Data records
:::::
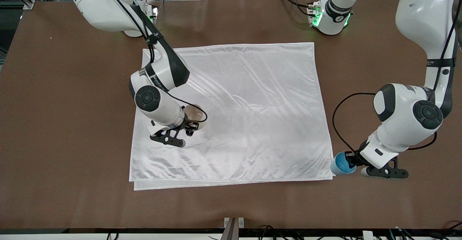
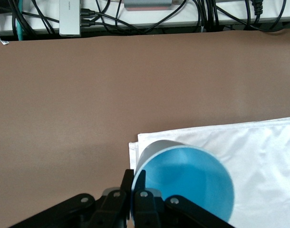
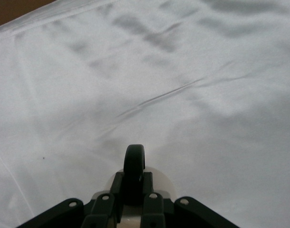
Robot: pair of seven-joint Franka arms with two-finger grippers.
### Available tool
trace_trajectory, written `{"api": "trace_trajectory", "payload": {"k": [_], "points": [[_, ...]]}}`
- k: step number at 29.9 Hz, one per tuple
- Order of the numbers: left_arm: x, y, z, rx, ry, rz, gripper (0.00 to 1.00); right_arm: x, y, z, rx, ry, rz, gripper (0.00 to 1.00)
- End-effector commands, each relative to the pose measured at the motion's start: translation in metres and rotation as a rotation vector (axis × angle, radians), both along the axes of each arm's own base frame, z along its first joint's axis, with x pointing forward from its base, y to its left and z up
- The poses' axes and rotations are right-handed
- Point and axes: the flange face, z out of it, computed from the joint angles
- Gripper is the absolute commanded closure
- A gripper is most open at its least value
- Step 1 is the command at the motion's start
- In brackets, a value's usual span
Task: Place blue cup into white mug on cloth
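The white cloth (image 1: 252, 106) lies spread on the brown table. The white mug (image 1: 195, 113) stands on the cloth toward the right arm's end. My right gripper (image 1: 192, 126) is shut on the mug's black handle (image 3: 134, 156), with cream mug body (image 3: 165, 187) showing beside the fingers over the cloth (image 3: 183, 71). The blue cup (image 1: 341, 165) is at the cloth's corner nearest the front camera, toward the left arm's end. My left gripper (image 1: 353, 160) is shut on the cup's wall; its fingers (image 2: 134, 179) pinch the rim of the cup (image 2: 188, 185) over the cloth corner (image 2: 259, 142).
Bare brown table (image 1: 65, 142) surrounds the cloth. The arm bases (image 1: 330, 16) stand along the table's edge away from the front camera. A power strip and cables (image 2: 71, 19) run past the table edge. A small metal bracket (image 1: 234, 223) sits at the front edge.
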Motion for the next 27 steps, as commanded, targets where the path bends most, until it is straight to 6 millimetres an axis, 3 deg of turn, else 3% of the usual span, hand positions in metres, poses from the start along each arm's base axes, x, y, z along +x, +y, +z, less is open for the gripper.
{"api": "trace_trajectory", "payload": {"k": [1,13,21,27], "points": [[-0.005,-0.004,0.009,0.008,0.001,-0.002,1.0,-0.003,0.019,-0.007,0.007,-0.003,-0.038,1.0],[-0.006,-0.01,0.01,-0.012,0.001,0.0,1.0,-0.018,0.054,-0.021,0.011,0.004,-0.067,1.0],[-0.006,-0.011,0.01,-0.028,0.004,0.011,1.0,-0.04,0.089,-0.034,0.016,-0.002,-0.048,1.0],[-0.007,-0.017,0.011,-0.033,0.005,0.006,1.0,-0.045,0.099,-0.04,0.027,-0.009,-0.056,1.0]]}}
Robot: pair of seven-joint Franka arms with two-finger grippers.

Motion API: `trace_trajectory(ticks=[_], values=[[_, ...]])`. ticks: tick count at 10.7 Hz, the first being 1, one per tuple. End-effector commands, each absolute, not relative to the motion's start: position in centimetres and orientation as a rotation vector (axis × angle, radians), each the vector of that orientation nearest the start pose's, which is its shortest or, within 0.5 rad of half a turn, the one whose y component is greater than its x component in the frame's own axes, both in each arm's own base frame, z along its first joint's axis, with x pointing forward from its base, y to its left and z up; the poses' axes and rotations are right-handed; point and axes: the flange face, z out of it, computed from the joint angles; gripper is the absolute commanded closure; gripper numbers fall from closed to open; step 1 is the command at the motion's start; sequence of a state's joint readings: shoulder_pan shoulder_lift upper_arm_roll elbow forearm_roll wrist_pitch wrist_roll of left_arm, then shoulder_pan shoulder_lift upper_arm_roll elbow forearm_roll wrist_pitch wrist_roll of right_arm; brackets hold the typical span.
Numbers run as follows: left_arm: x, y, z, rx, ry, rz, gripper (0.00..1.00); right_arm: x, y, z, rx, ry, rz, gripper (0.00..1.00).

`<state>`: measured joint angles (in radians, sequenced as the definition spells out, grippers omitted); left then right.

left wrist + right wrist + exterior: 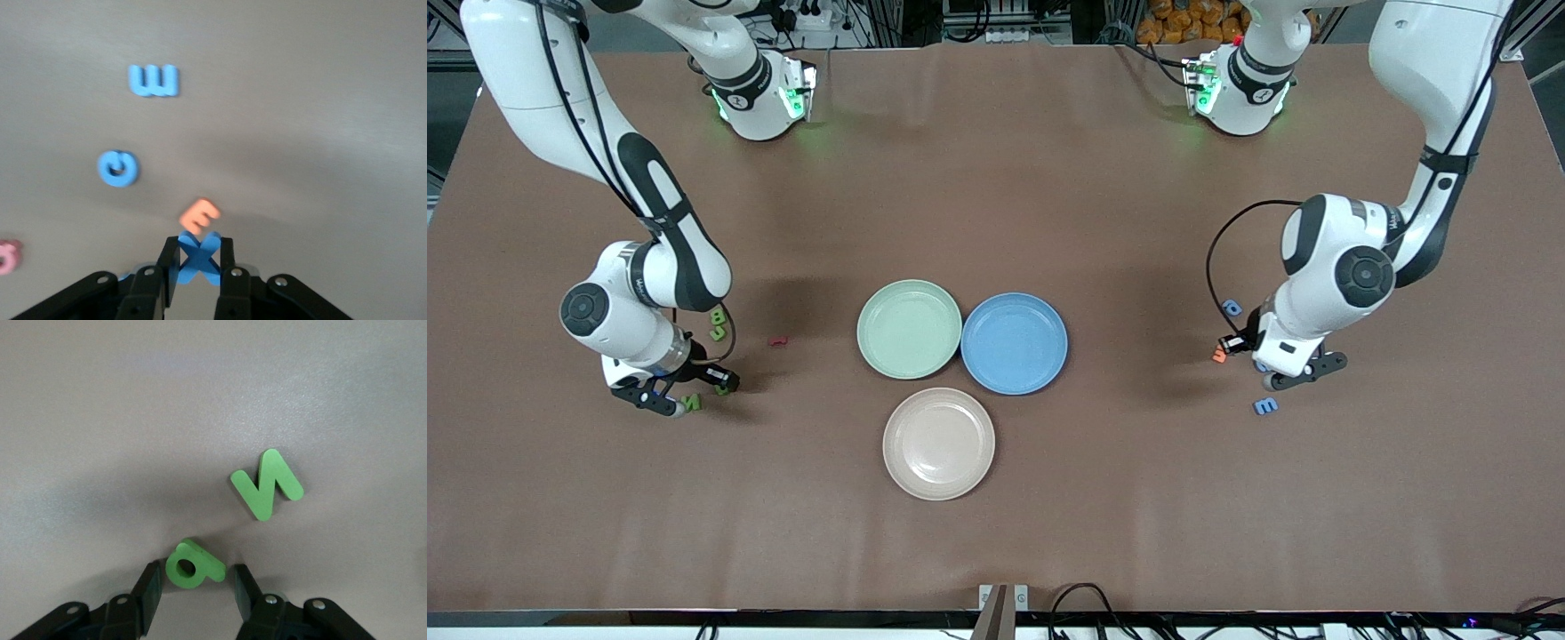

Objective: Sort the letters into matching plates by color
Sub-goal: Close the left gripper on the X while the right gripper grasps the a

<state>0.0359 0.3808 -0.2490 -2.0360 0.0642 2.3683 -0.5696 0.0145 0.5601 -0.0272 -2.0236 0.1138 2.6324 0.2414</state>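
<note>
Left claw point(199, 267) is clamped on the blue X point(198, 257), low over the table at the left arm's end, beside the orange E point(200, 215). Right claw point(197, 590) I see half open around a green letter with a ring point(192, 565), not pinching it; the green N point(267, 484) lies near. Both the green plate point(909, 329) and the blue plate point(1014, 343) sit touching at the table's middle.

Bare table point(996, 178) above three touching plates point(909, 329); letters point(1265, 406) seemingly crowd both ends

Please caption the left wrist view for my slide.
Left gripper shut on a blue X, with an orange E lying just ahead.
</note>
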Motion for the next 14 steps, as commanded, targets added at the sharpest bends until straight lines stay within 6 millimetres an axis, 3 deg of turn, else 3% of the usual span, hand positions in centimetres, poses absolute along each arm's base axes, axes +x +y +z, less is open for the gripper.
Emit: trace_trajectory(ticks=[1, 7, 11, 14], values=[[58.8, -17.9, 26.1, -3.114, -0.606, 0.064, 1.00, 60.2, -1.2, 17.1, -3.050, 0.518, -0.093, 0.47], [59.5, -24.6, 27.2, -3.130, -0.704, 0.009, 1.00, 60.2, -1.4, 17.1, -3.061, 0.501, -0.105, 0.64], [58.4, -29.1, 27.2, -3.138, -0.704, 0.010, 1.00, 60.3, -1.3, 17.1, -3.064, 0.495, -0.107, 0.65], [56.7, -33.0, 27.5, -3.142, -0.713, 0.008, 1.00, 60.5, -0.8, 19.0, -3.056, 0.494, -0.115, 0.65]])
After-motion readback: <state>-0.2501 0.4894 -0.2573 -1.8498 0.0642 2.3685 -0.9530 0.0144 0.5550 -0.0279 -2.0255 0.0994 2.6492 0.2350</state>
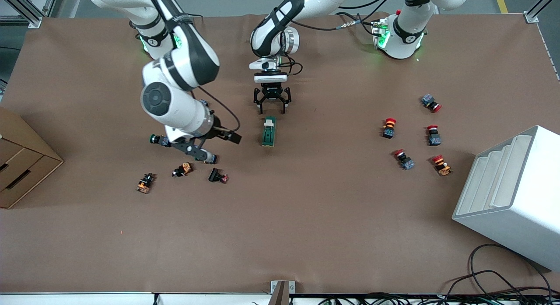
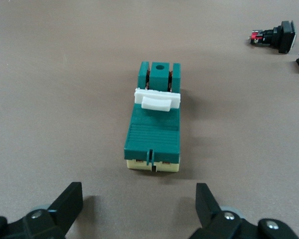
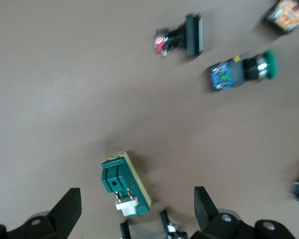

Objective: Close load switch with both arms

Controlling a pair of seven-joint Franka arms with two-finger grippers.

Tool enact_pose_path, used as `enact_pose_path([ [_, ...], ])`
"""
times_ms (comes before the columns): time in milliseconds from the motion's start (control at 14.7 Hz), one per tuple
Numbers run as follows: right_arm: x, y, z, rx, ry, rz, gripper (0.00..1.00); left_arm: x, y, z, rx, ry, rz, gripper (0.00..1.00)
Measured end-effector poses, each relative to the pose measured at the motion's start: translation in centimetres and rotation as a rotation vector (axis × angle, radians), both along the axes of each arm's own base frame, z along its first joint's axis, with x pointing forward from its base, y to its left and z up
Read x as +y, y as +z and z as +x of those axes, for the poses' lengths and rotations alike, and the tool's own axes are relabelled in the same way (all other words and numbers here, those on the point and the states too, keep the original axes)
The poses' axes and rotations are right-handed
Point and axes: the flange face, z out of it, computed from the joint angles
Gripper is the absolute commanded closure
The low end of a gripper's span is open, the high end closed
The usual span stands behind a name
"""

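One load switch [image 1: 269, 131] is lying near the middle of the counter [image 1: 306, 217], its long side running toward the front camera. Its body is dark green with a ribbed top over a cream base. A white lever [image 2: 157, 99] is sitting across it, toward the end with the round hole, away from the left pincer [image 1: 272, 104]. Nothing is touching it.

Five red-capped buttons [image 1: 388, 127] are lying scattered toward the left arm's end of the counter. Toward the right arm's end are at least four small buttons: one green-capped [image 1: 157, 140], two with orange parts [image 1: 145, 183], and one black [image 1: 217, 176].

One white stepped box [image 1: 512, 195] is standing at the left arm's end of the counter, and one cardboard box [image 1: 22, 165] at the right arm's end.

The left pincer is hanging over the counter just beside the switch's cream end, with its fingers [image 2: 70, 201] spread wide. The right pincer [image 1: 192, 148] is hanging over the group of small buttons beside the switch, also spread wide and holding nothing.
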Motion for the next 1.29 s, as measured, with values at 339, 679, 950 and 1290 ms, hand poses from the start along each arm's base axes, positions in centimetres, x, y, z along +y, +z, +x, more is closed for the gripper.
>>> enact_pose_path([
  [339,4.1,-5.1,-4.7,-0.042,-0.045,0.063,0.0,0.0,0.0,0.0,0.0,0.001,-0.001,0.0],
  [679,7.5,-9.8,-8.7,-0.082,-0.093,0.092,0.0,0.0,0.0,-0.1,-0.001,0.0,0.0,0.0],
  [950,9.6,-13.5,-11.1,-0.119,-0.128,0.093,0.0,0.0,0.0,-0.3,-0.002,0.002,0.001,0.01],
  [1290,10.1,-14.3,-11.6,-0.125,-0.172,0.106,0.0,0.0,0.0,-0.3,-0.003,0.001,0.002,0.01],
])
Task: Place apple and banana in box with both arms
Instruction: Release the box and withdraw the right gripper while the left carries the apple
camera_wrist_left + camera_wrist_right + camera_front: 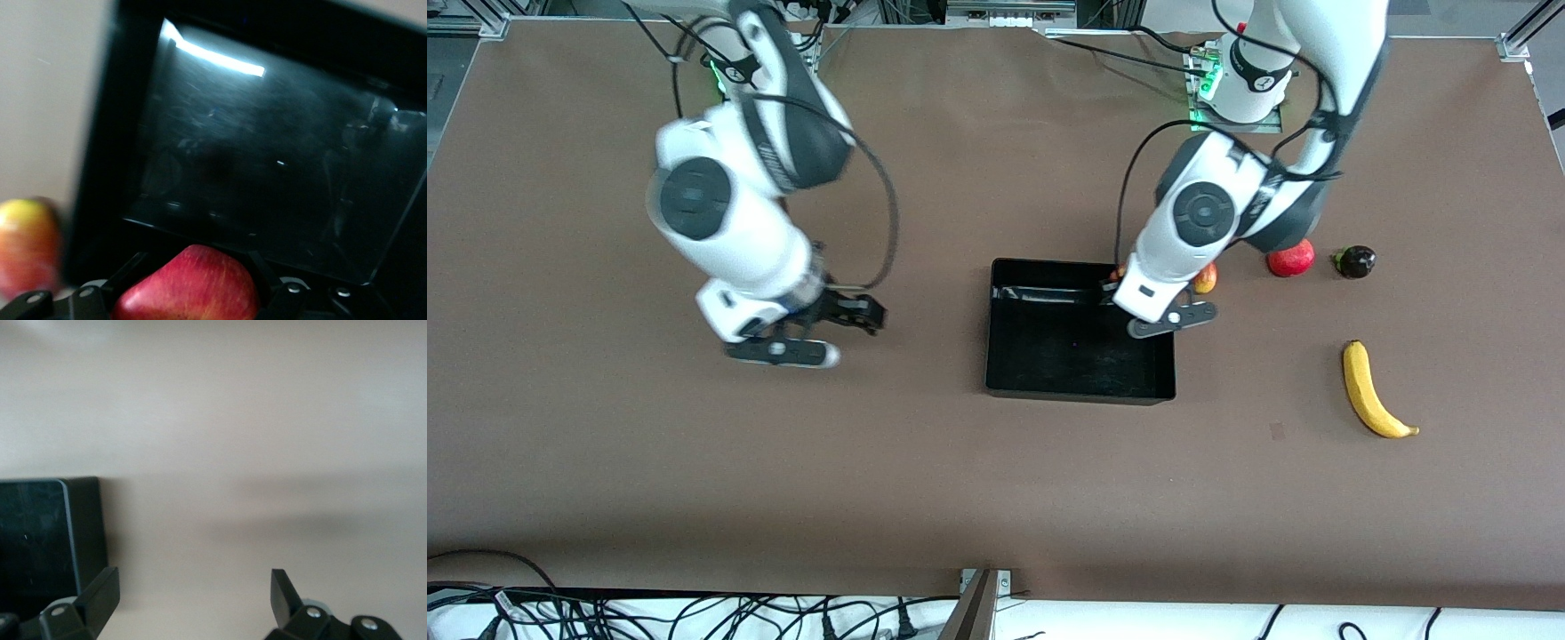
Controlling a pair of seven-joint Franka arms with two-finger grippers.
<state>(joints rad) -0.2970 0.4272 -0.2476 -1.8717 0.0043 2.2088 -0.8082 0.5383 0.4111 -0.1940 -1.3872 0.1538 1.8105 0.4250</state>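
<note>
My left gripper [190, 297] is shut on the apple [190, 283], red with yellowish streaks, and holds it over the black box [267, 167]. In the front view the left arm's wrist [1165, 302] hangs over the box's [1080, 396] corner toward the left arm's end and hides the apple. The banana [1374, 391] lies on the table beside the box, toward the left arm's end. My right gripper [854, 313] is open and empty [193, 593] above bare table, beside the box [40, 533] toward the right arm's end.
A red-yellow mango [1207, 278] lies just outside the box by the left wrist and shows in the left wrist view [27, 247]. A red pomegranate [1291, 258] and a small dark fruit [1354, 261] lie farther toward the left arm's end.
</note>
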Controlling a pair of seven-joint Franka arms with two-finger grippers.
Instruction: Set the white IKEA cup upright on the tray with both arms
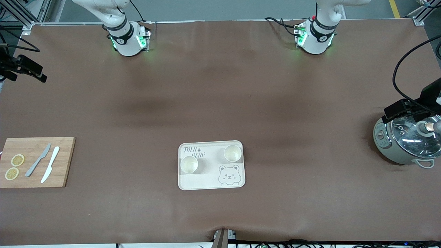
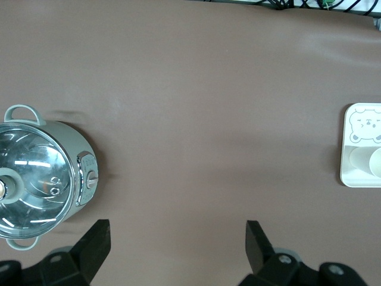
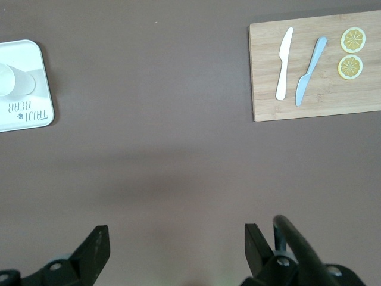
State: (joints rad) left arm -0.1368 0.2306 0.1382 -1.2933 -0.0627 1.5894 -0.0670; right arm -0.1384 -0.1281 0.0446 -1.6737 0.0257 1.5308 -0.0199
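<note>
A matte brown bench (image 1: 220,103) spans the view. Near its front edge, midway along, the cream rounded-corner tray (image 1: 211,165) carries 2 upright white cups (image 1: 189,164) (image 1: 232,153). The left tool (image 2: 178,238) and right tool (image 3: 175,241) hang spread over bare bench, both arms waiting.

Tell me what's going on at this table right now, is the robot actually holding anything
Nothing is being held. Two white cups stand upright on the cream tray. The left gripper is open over bare table beside the lidded pot. The right gripper is open over bare table near the cutting board, which carries two knives and two lemon slices. From how things lie, the cups appear already placed.
</note>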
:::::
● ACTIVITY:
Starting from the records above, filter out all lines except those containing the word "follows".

● REPLY TO THE TASK:
Numbers run as follows: left_arm: x, y, z, rx, ry, rz, gripper (0.00..1.00); right_arm: x, y, z, rx, ry, rz, gripper (0.00..1.00).
Numbers run as follows: right_arm: x, y, z, rx, ry, rz, gripper (0.00..1.00); left_arm: x, y, z, rx, ry, rz, gripper (0.00..1.00)

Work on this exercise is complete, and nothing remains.